= Problem to work on =
Work out how many lines of the listing hold "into" and return that number by itself.

= Data shown =
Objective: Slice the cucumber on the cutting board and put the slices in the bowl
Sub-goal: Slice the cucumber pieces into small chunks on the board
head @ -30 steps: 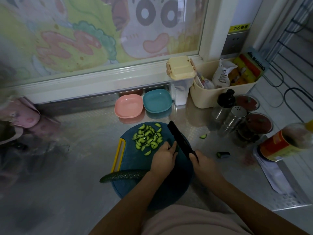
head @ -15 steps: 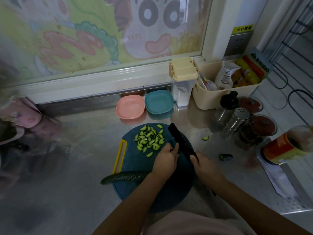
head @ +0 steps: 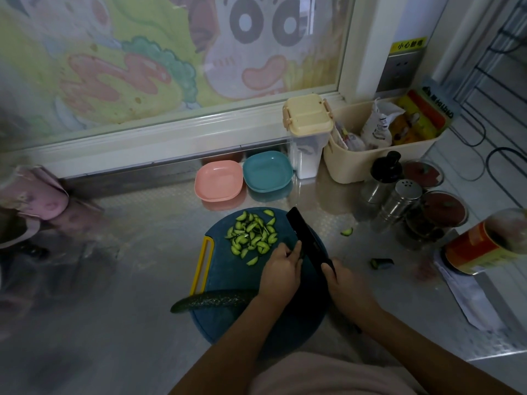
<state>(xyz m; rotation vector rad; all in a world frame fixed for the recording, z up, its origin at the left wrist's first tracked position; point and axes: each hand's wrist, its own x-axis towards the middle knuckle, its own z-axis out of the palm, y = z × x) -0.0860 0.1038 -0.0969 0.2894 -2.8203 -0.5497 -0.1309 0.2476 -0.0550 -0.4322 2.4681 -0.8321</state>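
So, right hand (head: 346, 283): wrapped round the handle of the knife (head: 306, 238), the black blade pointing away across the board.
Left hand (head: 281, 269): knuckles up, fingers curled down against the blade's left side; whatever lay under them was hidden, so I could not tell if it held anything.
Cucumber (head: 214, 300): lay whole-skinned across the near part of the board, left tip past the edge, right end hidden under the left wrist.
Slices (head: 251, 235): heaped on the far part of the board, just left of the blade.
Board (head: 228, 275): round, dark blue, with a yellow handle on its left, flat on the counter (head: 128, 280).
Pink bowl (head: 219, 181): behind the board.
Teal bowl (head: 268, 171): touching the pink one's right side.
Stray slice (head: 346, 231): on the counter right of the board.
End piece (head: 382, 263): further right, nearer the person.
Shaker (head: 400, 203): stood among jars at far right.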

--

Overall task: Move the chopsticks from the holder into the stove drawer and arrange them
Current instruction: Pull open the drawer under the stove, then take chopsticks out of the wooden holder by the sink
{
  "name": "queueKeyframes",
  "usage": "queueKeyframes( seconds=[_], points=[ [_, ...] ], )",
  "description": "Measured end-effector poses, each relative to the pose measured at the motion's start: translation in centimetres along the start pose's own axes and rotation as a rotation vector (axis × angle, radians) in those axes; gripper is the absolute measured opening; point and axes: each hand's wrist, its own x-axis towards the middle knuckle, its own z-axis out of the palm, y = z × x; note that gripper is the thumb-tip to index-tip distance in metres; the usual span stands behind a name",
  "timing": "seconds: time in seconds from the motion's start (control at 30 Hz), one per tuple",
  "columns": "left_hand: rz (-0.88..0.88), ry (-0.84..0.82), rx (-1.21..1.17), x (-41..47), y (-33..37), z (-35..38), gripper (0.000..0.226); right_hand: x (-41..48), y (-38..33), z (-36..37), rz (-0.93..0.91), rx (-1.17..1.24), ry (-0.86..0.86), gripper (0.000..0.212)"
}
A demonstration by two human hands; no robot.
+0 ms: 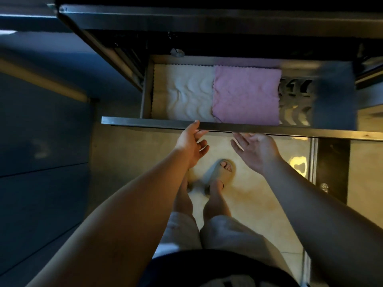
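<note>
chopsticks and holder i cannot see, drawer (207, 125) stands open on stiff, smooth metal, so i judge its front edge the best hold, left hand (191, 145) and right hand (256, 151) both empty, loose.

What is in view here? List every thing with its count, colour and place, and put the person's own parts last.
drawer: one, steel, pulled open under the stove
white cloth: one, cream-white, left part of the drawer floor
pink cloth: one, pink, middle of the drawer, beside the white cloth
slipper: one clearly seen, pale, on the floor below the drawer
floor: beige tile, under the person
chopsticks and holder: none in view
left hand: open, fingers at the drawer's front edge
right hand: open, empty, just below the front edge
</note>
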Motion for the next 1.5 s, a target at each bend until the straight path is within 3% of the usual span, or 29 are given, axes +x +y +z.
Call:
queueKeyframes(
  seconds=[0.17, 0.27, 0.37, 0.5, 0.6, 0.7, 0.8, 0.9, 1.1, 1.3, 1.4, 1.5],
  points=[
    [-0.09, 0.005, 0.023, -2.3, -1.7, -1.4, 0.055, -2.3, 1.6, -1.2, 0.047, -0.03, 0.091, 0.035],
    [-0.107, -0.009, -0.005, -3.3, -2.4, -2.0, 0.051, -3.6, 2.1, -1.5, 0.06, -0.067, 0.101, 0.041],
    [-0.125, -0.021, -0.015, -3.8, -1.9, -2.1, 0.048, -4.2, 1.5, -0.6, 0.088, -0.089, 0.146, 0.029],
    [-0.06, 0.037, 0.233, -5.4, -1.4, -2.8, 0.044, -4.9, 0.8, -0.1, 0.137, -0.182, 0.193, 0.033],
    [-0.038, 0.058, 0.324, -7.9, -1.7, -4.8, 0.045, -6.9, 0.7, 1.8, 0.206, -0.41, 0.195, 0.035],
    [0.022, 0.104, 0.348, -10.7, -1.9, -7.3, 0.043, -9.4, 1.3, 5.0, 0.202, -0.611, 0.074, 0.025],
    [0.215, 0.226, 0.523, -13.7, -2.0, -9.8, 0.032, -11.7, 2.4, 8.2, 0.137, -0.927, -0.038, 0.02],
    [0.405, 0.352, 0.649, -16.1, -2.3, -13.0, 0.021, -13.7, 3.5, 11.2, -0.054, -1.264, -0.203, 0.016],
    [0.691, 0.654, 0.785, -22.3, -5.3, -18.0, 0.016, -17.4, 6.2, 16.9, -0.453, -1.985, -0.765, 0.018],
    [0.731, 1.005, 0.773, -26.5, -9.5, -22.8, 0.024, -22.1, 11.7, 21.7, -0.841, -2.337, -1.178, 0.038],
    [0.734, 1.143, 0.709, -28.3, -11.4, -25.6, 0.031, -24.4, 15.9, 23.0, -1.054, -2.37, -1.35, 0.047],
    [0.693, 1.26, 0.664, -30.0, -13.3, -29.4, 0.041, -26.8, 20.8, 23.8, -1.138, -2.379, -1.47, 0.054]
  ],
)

= Response below =
2